(Data records)
╭──

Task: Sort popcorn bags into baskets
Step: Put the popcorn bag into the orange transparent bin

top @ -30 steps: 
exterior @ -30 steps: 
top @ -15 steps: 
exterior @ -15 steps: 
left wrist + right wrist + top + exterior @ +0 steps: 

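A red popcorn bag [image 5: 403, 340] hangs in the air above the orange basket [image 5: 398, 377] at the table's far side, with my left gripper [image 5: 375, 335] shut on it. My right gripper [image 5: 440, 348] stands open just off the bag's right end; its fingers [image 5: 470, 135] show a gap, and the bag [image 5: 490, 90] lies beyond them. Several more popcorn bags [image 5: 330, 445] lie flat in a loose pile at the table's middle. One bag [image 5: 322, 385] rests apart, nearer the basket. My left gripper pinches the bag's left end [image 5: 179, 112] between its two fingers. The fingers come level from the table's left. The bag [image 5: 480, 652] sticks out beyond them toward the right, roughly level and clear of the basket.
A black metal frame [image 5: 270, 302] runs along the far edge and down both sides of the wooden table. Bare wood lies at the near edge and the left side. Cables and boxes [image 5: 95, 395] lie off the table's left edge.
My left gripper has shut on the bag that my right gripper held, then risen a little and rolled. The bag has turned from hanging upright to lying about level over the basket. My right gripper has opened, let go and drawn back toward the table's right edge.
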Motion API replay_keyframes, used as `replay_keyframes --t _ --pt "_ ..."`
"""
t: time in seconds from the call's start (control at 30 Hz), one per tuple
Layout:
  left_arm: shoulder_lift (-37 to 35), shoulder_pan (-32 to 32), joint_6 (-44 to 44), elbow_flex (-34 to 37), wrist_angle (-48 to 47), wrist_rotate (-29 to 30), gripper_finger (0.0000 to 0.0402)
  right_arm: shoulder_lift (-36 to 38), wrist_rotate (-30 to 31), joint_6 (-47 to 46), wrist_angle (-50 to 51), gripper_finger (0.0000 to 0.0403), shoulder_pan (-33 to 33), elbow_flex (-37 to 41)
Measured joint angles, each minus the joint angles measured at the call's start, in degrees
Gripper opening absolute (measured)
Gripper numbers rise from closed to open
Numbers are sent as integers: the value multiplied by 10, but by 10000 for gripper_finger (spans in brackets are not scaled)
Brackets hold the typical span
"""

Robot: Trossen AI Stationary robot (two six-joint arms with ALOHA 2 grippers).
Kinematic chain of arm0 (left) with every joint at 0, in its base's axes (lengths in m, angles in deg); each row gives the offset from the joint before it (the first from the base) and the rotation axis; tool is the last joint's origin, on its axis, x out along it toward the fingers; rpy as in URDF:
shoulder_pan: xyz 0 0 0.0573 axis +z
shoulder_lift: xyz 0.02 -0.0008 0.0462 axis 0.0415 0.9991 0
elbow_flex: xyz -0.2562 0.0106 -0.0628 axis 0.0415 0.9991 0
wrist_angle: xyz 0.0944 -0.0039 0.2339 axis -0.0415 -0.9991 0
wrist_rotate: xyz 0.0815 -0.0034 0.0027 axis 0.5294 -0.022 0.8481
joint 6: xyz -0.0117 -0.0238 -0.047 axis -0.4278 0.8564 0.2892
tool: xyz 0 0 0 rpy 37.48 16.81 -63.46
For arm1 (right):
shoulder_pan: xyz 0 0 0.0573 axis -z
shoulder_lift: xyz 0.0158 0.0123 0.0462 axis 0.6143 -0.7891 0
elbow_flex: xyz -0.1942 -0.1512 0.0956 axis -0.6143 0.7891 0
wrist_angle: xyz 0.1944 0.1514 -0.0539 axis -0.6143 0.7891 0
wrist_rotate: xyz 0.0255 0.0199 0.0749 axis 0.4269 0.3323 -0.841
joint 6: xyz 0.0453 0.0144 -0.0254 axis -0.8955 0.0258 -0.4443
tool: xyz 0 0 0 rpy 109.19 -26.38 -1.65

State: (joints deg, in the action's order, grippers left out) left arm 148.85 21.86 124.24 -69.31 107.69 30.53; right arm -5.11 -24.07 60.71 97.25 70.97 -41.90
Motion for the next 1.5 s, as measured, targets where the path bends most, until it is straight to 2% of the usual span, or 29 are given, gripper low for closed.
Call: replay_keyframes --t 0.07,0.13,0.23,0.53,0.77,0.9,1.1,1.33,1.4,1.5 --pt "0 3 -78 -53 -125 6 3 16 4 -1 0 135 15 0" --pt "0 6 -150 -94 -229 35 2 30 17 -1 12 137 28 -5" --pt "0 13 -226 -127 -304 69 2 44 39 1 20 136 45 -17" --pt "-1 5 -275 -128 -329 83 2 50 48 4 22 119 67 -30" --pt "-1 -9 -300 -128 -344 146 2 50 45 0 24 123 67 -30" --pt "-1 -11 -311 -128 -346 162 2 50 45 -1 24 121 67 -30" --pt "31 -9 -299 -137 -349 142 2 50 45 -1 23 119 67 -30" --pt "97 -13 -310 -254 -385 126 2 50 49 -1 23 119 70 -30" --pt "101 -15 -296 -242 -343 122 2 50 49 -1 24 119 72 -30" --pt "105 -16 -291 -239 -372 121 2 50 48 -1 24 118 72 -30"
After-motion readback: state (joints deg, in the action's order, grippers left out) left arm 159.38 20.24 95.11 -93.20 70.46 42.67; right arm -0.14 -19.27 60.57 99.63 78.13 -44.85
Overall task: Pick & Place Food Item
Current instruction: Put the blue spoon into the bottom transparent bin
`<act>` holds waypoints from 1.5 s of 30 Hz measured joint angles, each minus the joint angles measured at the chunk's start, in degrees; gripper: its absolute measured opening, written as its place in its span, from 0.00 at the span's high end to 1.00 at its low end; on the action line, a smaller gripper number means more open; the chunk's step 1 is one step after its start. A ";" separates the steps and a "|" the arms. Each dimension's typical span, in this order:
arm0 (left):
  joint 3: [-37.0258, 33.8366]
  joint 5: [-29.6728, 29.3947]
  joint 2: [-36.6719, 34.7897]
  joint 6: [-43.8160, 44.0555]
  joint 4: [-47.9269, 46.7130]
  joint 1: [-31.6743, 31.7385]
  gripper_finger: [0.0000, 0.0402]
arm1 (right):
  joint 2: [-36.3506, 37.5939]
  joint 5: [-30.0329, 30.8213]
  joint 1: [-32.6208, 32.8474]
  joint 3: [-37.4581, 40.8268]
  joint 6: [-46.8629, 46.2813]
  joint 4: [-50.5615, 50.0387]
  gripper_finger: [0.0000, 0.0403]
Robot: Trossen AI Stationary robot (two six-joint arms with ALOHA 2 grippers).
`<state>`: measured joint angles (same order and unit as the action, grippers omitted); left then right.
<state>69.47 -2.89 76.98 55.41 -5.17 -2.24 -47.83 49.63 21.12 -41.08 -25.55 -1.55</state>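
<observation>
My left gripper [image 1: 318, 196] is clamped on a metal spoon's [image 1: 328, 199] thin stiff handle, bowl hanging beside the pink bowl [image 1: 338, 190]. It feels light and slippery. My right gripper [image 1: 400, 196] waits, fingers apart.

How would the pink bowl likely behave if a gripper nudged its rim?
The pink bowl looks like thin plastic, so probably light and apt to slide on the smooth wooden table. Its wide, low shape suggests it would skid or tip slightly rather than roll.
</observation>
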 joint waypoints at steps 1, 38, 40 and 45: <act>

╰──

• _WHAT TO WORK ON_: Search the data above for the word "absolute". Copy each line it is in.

• _TASK ANSWER_:
Gripper opening absolute (measured)
`<act>` holds waypoints from 1.5 s of 30 Hz measured joint angles, each minus the joint angles measured at the chunk's start, in degrees; gripper: its absolute measured opening, written as its place in its span, from 0.00 at the span's high end to 1.00 at its low end; on the action line, a smaller gripper number means more open; the chunk's step 1 is one step after its start. A ";" separates the steps and a "|" the arms. Each dimension's typical span, in this order:

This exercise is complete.